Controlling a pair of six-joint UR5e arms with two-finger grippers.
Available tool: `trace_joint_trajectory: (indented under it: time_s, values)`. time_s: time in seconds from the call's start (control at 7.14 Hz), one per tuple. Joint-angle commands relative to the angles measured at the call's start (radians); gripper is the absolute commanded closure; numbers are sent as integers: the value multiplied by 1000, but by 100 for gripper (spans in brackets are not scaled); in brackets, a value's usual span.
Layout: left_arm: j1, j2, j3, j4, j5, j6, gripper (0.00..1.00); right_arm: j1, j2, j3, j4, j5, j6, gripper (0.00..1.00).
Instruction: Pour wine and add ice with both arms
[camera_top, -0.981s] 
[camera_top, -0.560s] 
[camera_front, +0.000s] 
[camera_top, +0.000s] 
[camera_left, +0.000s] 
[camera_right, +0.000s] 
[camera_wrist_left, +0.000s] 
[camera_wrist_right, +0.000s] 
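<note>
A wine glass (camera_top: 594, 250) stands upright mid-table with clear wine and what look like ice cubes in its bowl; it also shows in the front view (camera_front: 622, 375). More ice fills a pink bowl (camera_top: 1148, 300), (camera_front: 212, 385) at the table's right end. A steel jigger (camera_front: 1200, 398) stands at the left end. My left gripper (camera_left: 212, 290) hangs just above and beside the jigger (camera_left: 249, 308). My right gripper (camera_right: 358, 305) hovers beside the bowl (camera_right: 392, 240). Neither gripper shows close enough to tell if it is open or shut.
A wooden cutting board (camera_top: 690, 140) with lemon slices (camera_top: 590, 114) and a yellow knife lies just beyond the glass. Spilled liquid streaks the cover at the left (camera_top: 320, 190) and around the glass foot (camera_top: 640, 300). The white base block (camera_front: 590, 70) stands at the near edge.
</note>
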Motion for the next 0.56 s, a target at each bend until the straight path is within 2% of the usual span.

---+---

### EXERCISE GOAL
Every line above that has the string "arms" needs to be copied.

### SOLUTION TO THE PROBLEM
Controlling a pair of six-joint UR5e arms with two-finger grippers.
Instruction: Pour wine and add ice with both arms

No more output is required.